What to do:
A line qualifies if it holds the string "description". Copy every qualifying line from the records.

[The input Boundary: Start]

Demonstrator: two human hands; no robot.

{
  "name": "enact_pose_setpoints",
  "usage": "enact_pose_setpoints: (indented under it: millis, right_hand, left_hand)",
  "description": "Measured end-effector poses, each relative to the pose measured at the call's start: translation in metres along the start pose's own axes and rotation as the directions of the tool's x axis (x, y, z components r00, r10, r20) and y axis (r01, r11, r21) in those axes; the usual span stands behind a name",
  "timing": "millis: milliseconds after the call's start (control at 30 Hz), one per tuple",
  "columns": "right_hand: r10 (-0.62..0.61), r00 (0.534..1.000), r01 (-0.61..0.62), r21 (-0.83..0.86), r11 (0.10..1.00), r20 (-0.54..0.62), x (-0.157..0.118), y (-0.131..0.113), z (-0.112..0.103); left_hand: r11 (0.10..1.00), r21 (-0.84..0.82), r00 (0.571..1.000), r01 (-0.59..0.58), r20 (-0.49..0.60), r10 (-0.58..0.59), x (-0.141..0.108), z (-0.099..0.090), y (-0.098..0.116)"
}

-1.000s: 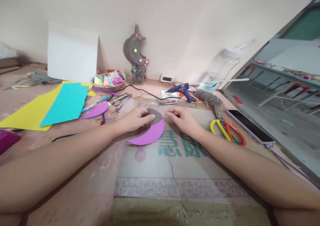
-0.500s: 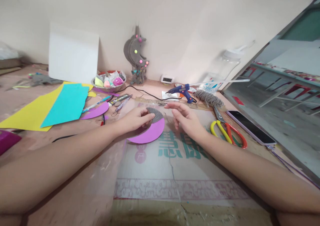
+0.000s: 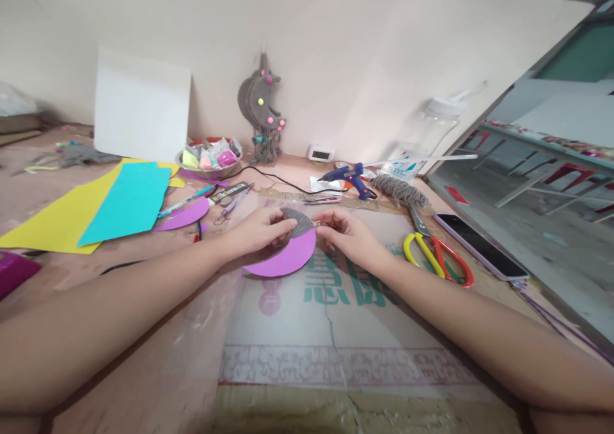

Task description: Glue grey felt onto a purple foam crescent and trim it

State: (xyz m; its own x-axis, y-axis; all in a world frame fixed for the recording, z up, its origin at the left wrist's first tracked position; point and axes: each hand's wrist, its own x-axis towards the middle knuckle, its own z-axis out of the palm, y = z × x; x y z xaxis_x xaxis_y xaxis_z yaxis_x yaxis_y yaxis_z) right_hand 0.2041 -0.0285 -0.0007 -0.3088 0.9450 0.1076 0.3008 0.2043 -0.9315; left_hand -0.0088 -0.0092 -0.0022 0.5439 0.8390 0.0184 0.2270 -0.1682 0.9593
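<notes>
My left hand (image 3: pixel 263 229) pinches the upper end of a purple crescent cutout (image 3: pixel 285 255) between thumb and fingers. Grey yarn (image 3: pixel 297 220) is wound round that end; the lower part is bare purple. At the crescent's right edge, my right hand (image 3: pixel 343 229) is closed in a pinch on what looks like the yarn's loose strand, mostly covered by the fingertips. The crescent is held over a printed plastic sheet (image 3: pixel 283 332) on the table.
Scissors (image 3: pixel 439 255) and a phone (image 3: pixel 480 245) lie right. Behind are a blue glue gun (image 3: pixel 352 178), a yarn bundle (image 3: pixel 400 188), tweezers (image 3: pixel 323 200) and a bowl (image 3: pixel 211 169). Yellow (image 3: pixel 52 220) and turquoise sheets (image 3: pixel 127 201) lie left. A decorated grey moon (image 3: pixel 256 101) hangs on the wall.
My right hand has come down and left to the crescent's edge, its fingers closing from apart into a pinch. My left hand keeps its hold in nearly the same place.
</notes>
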Motion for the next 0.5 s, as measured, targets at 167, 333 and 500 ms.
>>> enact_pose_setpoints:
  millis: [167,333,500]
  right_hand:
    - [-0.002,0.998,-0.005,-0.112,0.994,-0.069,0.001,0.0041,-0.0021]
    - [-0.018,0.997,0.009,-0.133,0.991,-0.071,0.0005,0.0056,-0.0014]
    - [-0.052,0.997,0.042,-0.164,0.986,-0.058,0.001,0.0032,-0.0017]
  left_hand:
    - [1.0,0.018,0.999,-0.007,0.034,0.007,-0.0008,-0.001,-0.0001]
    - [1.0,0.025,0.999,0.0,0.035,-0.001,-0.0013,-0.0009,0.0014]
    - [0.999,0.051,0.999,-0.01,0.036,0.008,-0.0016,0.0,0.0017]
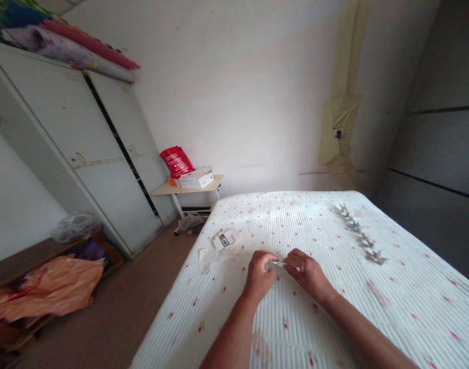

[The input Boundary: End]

Solution for this problem:
  "description": "Measured end-effector poses, each relative to the pose measured at the call's start: translation in metres along the start pose's own axes and rotation as the directions of the tool's x axis (x, y, z components r00, r10, r20) and y axis (r01, r11, r21) in those axes; the usual span stands behind a name",
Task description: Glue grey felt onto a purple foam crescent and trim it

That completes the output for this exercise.